Novel Approaches to Stroke Prevention in Atrial Fibrillation: Introduction |
From the Department of Neurology, Mayo Clinic, Jacksonville, Fla.
Correspondence to Thomas G. Brott, MD, Department of Neurology, Mayo Clinic, 4500 San Pablo Rd, Jacksonville, FL 32224. E-mail brott.thomas{at}mayo.edu
Key Words: atrial fibrillation stroke warfarin
Both the incidence and prevalence of atrial fibrillation increase with advancing age. Hence, the burden posed by stroke resulting from atrial fibrillation will continue to increase. Varying pharmacological methods to prevent such strokes have been tested over the preceding decades. Warfarin, warfarin plus dipyridamole, aspirin, warfarin plus aspirin, low-dose warfarin, and other regimens have been evaluated in clinical trials. The most rigorous trials have shown conventional dose warfarin, by itself, to be the most effective and safe means of stroke prevention for patients with heart disease and atrial fibrillation. New agents are in development or under evaluation in randomized clinical trials, but for now warfarin is the gold standard in clinical practice.

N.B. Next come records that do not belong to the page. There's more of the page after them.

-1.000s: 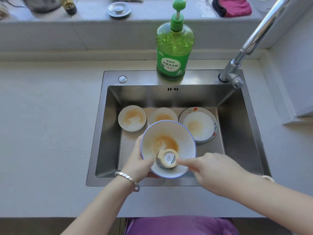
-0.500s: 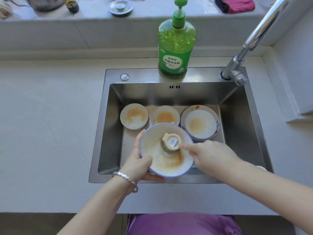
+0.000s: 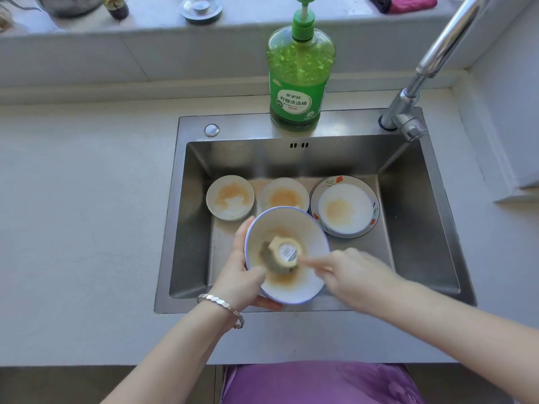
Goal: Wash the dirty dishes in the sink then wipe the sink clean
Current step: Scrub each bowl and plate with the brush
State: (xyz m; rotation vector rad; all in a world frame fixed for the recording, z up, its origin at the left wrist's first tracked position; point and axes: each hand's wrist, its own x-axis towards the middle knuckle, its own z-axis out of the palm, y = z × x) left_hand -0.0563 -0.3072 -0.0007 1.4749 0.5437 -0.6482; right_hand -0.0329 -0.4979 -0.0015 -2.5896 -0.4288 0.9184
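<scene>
The left hand [image 3: 239,277] grips a blue-rimmed bowl [image 3: 309,237] by its left rim, fingers underneath, holding it tilted over the near half of the sink [image 3: 423,228]. The right hand [image 3: 355,275], blurred, holds a round scrubber [image 3: 284,253] in its fingertips against the bowl's stained inside. Farther back on the sink floor, a left small bowl [image 3: 230,198], a middle small bowl [image 3: 284,193] and a flowered plate [image 3: 344,207] lie in a row, all stained. A green soap bottle [image 3: 300,80] stands on the far ledge, and the faucet [image 3: 414,91] is at the far right.

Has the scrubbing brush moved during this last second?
Yes. Against the middle small bowl resting in the sink, the brush first swept toward it, then back a little toward the near edge.
</scene>
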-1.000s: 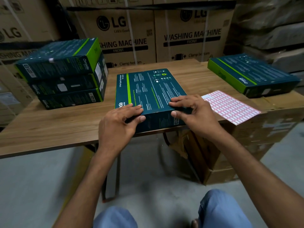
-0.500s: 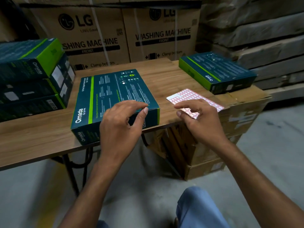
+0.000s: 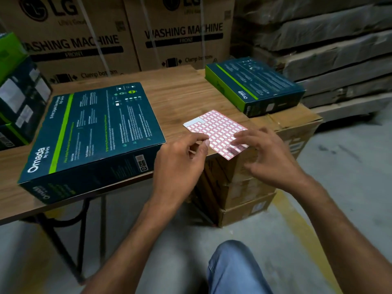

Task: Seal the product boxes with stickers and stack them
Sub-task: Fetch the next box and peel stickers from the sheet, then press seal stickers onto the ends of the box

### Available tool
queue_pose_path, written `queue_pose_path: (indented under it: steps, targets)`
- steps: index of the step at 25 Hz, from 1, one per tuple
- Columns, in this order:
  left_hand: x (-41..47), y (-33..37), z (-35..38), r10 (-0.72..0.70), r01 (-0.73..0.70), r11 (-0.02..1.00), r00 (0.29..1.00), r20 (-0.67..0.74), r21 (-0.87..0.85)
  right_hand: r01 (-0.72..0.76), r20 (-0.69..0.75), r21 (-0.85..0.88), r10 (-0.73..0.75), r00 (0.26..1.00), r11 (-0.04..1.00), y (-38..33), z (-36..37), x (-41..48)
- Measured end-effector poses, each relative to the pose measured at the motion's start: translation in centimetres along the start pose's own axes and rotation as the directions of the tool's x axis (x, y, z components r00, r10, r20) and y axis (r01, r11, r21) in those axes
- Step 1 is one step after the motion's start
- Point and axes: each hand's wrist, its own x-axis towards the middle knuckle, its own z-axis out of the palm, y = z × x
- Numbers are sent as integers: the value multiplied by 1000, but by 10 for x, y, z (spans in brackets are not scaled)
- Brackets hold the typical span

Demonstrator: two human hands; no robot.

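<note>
A dark teal and green product box [image 3: 91, 128] lies flat on the wooden table [image 3: 180, 92], left of both hands. Another such box [image 3: 254, 85] lies at the table's far right, and a stack of them [image 3: 19, 98] stands at the left edge of view. A sheet of red-bordered stickers [image 3: 216, 128] lies at the table's front right corner. My left hand [image 3: 180, 164] pinches the sheet's near left edge between thumb and forefinger. My right hand [image 3: 265, 153] rests spread fingers on the sheet's near right corner; its fingertips are blurred.
Stacked brown cartons [image 3: 244, 187] stand against the table's right end, under the sheet's corner. Large washing machine cartons [image 3: 180, 39] line the back, and wrapped slabs [image 3: 318, 39] fill the right. My knee [image 3: 233, 268] shows over the concrete floor.
Both hands left the middle box and moved right to the sticker sheet. The view swung right, so the stack slid toward the left edge.
</note>
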Motion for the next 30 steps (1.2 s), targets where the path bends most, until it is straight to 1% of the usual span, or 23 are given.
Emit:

Yet treatment with warfarin carries its own burdens, the most severe being warfarin-related intracranial hemorrhage (ICH). Dose-effect for efficacy has been identified in clinical trials, and so adequate doses of warfarin are required to prevent stroke. Dose-effect for warfarin-related ICH is supported by case series, and so ICH is more likely to occur if doses are too high. Careful hematologic monitoring of patient-coagulation status is of paramount importance but has been difficult to achieve consistently. The elderly are at greater risk for warfarin-related ICH, but decreasing mobility, decreasing access to easy transportation, and decreasing financial capacity make compliance and adequate monitoring an unreachable goal. As a result, warfarin-related ICH is a familiar therapeutic challenge for all neurologists and neurosurgeons wherever warfarin is used.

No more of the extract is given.